LS9 announced that its UltraClean Diesel was officially registered by the United States Environment Protection Agency (EPA) and can now be sold commercially in the United States. The drop-in replacement for conventional diesel is free of benzene, a common carcinogen, and contains only trace amounts or sulfur. LS9 genetically engineers the microorganisms to precisely produce fuels with improved properties such as cetane, volatility, oxidative stability and cold-flow, and provides an 85% reduction in greenhouse gas emissions when compared to conventional petroleum diesel.
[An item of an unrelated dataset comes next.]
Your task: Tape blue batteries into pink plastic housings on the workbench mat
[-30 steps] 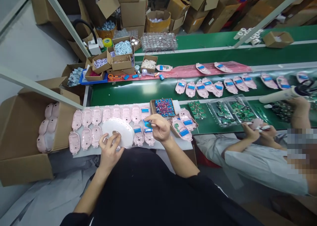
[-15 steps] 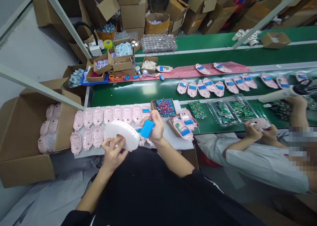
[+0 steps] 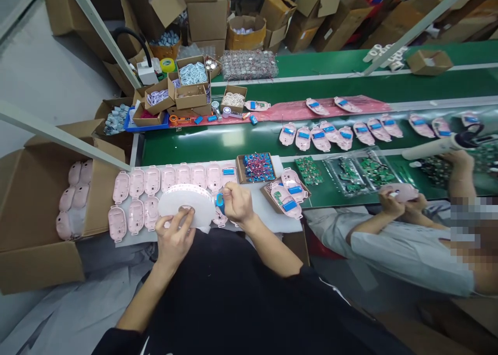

Naturally Scientific unveiled its patented solution which converts waste CO2, water & light in a photosynthetic reaction to grow palisade layer plant cell culture that produces low-cost sugar – glucose and sucrose. Naturally Scientifics’ technology absorbs and fixes more than 90% and up to 100% of the CO2 passed through it. Plant cell cultures are used to convert CO2 into natural sugars and vegetable oils, producing these scarce and valuable commodities in a safe and sustainable way that results in no indirect land use change or deforestation. Naturally Scientific has constructed a demonstration plant in Nottingham, UK which will be fully operational by the end of May 2010, producing both sugars and oils.
Super bug to produce fuel from hydrogen and CO2. A project at North Carolina State University and the University of Georgia to engineer a microorganism that produces butanol or ethanol. According to EcoFriend, “The bug would skip the entire photosynthetic sugar-making step and would create liquid fuels directly from hydrogen and carbon dioxide. Extremophiles will be able to live without water and will be highly resistant to radiation, which makes them ideal for biofuel production.”
University of Cincinnati project
Biofuel production using artificial photosynthesis. A project at the University of Cincinnati to create a photosynthetic material from plant, bacterial, frog and fungal enzymes.